Fourth Fest a blast even before fireworks
Staff writer
Most out-of-towners waited until evening to show up for Friday’s Fourth Fest in Peabody.
Some arrived as late as 10 p.m.; that was when the fireworks show began, after all.
But the festivities started much earlier than that, and so did many of the more interesting aspects of the day.
By the early afternoon, a smattering of food vendors were setting up generators and fryers in the city park.
Festival emcee Aaron Waddell tested the park’s loudspeakers by cracking jokes to the sparse crowd.
Brian Mosiman already had opened Grab ’N’ Go Hot Dogs for business and served a few locals looking for lunch.
In addition to wieners and a mass of toppings, he sold stir-fry.
Mosiman grew up in Peabody and attended the Fourth Fest frequently as a kid in the ’80s. In the early ’90s, he left his hometown to join the military.
In 2014, started Grab ’N’ Go out of Emporia.
That same year, he visited Jamaica with his wife. Inspired by the island, he began wearing his hair in dreadlocks.
“It’s more about their way of thought and philosophy than anything,” Mosiman said.
Mosiman continues to attend Fourth Fest on and off. He has brought his hot dog stand six separate times.
“It’s good for business, and I like coming out here,” he said. “I could do without the wind today. But it’s not too hot.”
Cars puttered around town, most with American flags strapped to them.
Local schoolboys manned dirt bikes, popping wheelies and racing down Walnut St.
Three of them took a break from racing to grab ice cream outside Southside Creamery and Deli.
The adolescent excitement and energy was palpable.
“My dad never lets me ride it, but it’s the Fourth,” one boy said of his bike.
Another boy arrived in a wiry blue go-cart.
It resembled a shopping cart and seemed to be the most undesirable ride.
“Do you want it?” the boy asked seriously. “I’ve flipped it three different times.”
A block away, Peabody Historical Society sponsored its 6th annual ice cream social from 2 to 4 p.m.
Board members donned T-shirts identifying them as part of the “apple dumpling gang,” and big band music hummed from inside the courtyard.
Susan Mayo, Steve Hanneman, and 102-year old Bob Delk were the performers. Midday heat was eased by their music as much as the shade and wind rustling through the trees.
Patty Traxson explained that the money raised for the historical society this year would go toward making its building’s outhouse handicapped-accessible.
“We’ve had music before,” Traxon said. “Usually that draws quite a crowd in.”
A caricature booth, “Drawn Crazy,” was a new addition.
The gathering was livened up by the arrival of Marsha Sebree, who came dressed in elaborate colonial attire and gave a monologue as Helen Lyons Cooper, a young woman who migrated to the Peabody area in the late 19th century.

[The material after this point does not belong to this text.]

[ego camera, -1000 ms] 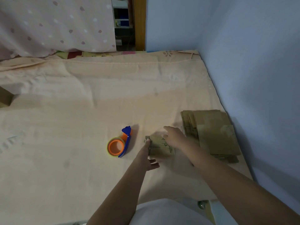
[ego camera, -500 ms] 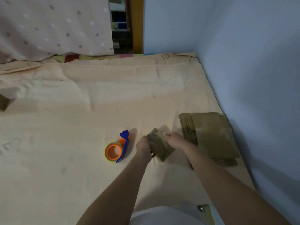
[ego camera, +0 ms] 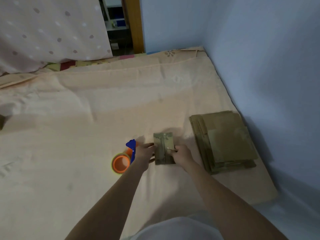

“When we came, we came by stagecoach,” Sebree said. “1871, April. The train would only go as far as Council Grove.
“In 1865, we quit using whalebones for our corsets because we had to tighten them so tight they were breaking,” she said. “We switched to steel. If you could get the smallest pair of shoes on, it was nicer if your feet were tiny. … The things we did to be on the up and up!”
Emil and Greta Wortman, listening intently, had come to Fourth Fest from Bremen, Germany.
The closest thing to Independence Day in Germany, they explained, is an Oct. 3 holiday that celebrates the reunification of East and West Germany.
The Wortmans were introduced to Peabody after their brother attended Peabody-Burns schools for an exchange program.
“It’s cute,” Greta said of the town.
Though they’d visited Peabody once before, this was their first Fourth Fest.
“It’s already a lot of fun,” Emil said.